Collection entries ▸
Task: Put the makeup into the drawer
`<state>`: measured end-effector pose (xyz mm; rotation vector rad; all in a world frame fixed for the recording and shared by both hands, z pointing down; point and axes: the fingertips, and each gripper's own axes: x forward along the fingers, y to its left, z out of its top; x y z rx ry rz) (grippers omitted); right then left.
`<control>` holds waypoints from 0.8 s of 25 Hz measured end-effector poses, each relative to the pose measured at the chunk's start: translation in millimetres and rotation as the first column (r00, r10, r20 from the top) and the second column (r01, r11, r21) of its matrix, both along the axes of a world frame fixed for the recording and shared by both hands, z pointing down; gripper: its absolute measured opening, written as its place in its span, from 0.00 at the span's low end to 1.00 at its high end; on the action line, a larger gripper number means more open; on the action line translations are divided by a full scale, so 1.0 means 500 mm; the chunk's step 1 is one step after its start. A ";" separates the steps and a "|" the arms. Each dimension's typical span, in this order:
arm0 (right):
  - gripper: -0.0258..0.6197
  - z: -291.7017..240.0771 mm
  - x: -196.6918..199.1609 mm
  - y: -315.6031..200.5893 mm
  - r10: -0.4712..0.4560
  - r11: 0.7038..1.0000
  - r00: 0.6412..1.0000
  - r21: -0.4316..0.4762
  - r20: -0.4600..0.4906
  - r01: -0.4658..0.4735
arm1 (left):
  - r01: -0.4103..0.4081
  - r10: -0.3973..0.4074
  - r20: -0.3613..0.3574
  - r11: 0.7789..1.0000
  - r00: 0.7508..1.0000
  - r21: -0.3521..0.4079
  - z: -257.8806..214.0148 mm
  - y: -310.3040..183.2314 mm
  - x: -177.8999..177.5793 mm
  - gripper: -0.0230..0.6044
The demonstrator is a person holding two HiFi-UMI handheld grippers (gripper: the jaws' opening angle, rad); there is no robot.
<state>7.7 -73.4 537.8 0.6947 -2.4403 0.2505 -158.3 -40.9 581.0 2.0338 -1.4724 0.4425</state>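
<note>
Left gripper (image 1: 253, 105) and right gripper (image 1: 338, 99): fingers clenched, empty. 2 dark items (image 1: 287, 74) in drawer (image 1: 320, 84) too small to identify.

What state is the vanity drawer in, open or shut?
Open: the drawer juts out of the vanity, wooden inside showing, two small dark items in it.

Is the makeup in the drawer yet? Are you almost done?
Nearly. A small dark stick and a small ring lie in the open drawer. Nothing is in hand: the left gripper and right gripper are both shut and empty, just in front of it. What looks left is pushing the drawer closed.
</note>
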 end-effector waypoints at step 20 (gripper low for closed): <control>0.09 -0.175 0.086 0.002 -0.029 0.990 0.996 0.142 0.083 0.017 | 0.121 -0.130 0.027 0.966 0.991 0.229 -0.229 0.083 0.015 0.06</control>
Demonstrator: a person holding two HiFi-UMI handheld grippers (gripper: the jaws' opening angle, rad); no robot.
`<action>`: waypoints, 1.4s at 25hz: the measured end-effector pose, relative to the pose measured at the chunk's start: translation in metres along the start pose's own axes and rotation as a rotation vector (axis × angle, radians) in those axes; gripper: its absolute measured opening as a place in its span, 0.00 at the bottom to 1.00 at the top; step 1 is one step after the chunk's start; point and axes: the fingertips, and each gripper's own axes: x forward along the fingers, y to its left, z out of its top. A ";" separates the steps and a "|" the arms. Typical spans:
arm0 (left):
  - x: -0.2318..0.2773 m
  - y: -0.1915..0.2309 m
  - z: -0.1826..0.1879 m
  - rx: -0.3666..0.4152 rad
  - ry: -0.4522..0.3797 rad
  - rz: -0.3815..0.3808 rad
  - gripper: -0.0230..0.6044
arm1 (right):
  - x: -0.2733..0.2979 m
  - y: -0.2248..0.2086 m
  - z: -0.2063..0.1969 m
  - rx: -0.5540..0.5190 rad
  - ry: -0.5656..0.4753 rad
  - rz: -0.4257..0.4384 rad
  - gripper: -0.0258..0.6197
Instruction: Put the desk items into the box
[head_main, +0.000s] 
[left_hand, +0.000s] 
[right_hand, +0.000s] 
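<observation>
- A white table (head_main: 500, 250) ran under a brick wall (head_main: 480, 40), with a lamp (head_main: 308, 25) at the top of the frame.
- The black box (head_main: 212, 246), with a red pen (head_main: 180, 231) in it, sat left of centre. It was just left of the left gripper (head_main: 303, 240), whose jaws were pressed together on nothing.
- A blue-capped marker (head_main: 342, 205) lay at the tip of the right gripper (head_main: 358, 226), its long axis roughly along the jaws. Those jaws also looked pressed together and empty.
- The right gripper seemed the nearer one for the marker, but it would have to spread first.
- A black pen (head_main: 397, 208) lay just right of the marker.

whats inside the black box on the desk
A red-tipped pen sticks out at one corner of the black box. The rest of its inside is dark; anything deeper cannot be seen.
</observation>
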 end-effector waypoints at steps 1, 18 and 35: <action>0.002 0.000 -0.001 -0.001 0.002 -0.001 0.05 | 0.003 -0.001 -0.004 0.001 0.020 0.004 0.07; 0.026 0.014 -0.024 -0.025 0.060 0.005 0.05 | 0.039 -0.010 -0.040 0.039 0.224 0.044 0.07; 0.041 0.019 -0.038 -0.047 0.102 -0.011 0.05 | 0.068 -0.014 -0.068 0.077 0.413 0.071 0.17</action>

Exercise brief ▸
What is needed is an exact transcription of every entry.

Output ▸
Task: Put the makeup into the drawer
`<state>`: measured end-effector pose (xyz mm; rotation vector rad; all in a world frame fixed for the recording and shared by both hands, z pointing down; point and axes: the fingertips, and each gripper's own axes: x forward along the fingers, y to its left, z out of its top; x y z rx ry rz) (grippers omitted); right then left.
`<control>` holds waypoints from 0.8 s of 25 Hz measured end-effector poses, each relative to the pose measured at the chunk's start: translation in millimetres and rotation as the first column (r00, r10, r20 from the top) and the second column (r01, r11, r21) of its matrix, both along the axes of a world frame fixed for the recording and shared by both hands, z pointing down; gripper: its absolute measured opening, written as its place in its span, from 0.00 at the span's low end to 1.00 at its high end; on the action line, a larger gripper number means more open; on the action line translations are divided by a full scale, so 1.0 means 500 mm; the chunk's step 1 is one step after its start. A ";" separates the steps and a "|" the arms. Each dimension's typical span, in this order:
arm0 (right):
  - gripper: -0.0258..0.6197
  - z: -291.7017..240.0771 mm
  - x: -196.6918..199.1609 mm
  - y: -315.6031..200.5893 mm
  - r10: -0.4712..0.4560
  - r11: 0.7038..1.0000
  - r00: 0.6412..1.0000
  - r21: -0.4316..0.4762
  - r20: -0.4600..0.4906
  - r01: -0.4658..0.4735
arm1 (left):
  - r01: -0.4103..0.4081
  - r10: -0.3973..0.4074
  - r20: -0.3613..0.3574
  - r11: 0.7789..1.0000
  - r00: 0.7508..1.0000
  - r21: -0.3521..0.4079
  - z: -257.8806..214.0148 mm
  - y: -310.3040..183.2314 mm
  - x: -177.8999..177.5793 mm
  - gripper: -0.0230..0.6044
The demonstrator is a person holding two HiFi-UMI handheld grippers (gripper: the jaws' opening angle, rad); there is no robot.
<state>7.7 -73.4 537.8 0.6947 -2.4403 0.2505 -158.3 -40.9 581.0 2.0338 -1.4724 0.4425</state>
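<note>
Left gripper (image 1: 253, 105) and right gripper (image 1: 338, 99): fingers clenched, empty. 2 dark items (image 1: 287, 74) in drawer (image 1: 320, 84) too small to identify.

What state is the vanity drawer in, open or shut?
Open: the drawer juts out of the vanity, wooden inside showing, two small dark items in it.

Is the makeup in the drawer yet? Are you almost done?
Nearly. A small dark stick and a small ring lie in the open drawer. Nothing is in hand: the left gripper and right gripper are both shut and empty, just in front of it. What looks left is pushing the drawer closed.
</note>
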 end-effector waypoints at step 20 (gripper low for closed): <control>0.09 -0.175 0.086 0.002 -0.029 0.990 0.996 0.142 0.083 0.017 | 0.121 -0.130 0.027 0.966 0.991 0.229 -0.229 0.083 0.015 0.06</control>
Demonstrator: a person holding two HiFi-UMI handheld grippers (gripper: the jaws' opening angle, rad); no robot.
`<action>`: waypoints, 1.4s at 25hz: the measured end-effector pose, relative to the pose measured at the chunk's start: translation in metres along the start pose's own axes and rotation as a rotation vector (axis × angle, radians) in those axes; gripper: its absolute measured opening as a place in its span, 0.00 at the bottom to 1.00 at the top; step 1 is one step after the chunk's start; point and axes: the fingertips, and each gripper's own axes: x forward along the fingers, y to its left, z out of its top. A ";" separates the steps and a "|" the arms. Typical spans:
arm0 (left):
  - x: -0.2318..0.2773 m
  - y: -0.1915..0.2309 m
  - z: -0.1826..0.1879 m
  - rx: -0.3666..0.4152 rad
  - ry: -0.4522..0.3797 rad
  - rz: -0.3815..0.3808 rad
  - gripper: -0.0230..0.6044
arm1 (right):
  - x: -0.2733..0.2979 m
  - y: -0.2248..0.2086 m
  - z: -0.2063..0.1969 m
  - rx: -0.5540..0.5190 rad
  - ry: -0.5656..0.4753 rad
  - rz: -0.4257..0.4384 rad
  - gripper: -0.0258..0.6197
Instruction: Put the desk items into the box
[head_main, +0.000s] 
[left_hand, +0.000s] 
[right_hand, +0.000s] 
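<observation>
- A white table (head_main: 500, 250) ran under a brick wall (head_main: 480, 40), with a lamp (head_main: 308, 25) at the top of the frame.
- The black box (head_main: 212, 246), with a red pen (head_main: 180, 231) in it, sat left of centre. It was just left of the left gripper (head_main: 303, 240), whose jaws were pressed together on nothing.
- A blue-capped marker (head_main: 342, 205) lay at the tip of the right gripper (head_main: 358, 226), its long axis roughly along the jaws. Those jaws also looked pressed together and empty.
- The right gripper seemed the nearer one for the marker, but it would have to spread first.
- A black pen (head_main: 397, 208) lay just right of the marker.

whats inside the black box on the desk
A red-tipped pen sticks out at one corner of the black box. The rest of its inside is dark; anything deeper cannot be seen.
</observation>
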 end-effector waypoints at steps 1, 18 and 35: <action>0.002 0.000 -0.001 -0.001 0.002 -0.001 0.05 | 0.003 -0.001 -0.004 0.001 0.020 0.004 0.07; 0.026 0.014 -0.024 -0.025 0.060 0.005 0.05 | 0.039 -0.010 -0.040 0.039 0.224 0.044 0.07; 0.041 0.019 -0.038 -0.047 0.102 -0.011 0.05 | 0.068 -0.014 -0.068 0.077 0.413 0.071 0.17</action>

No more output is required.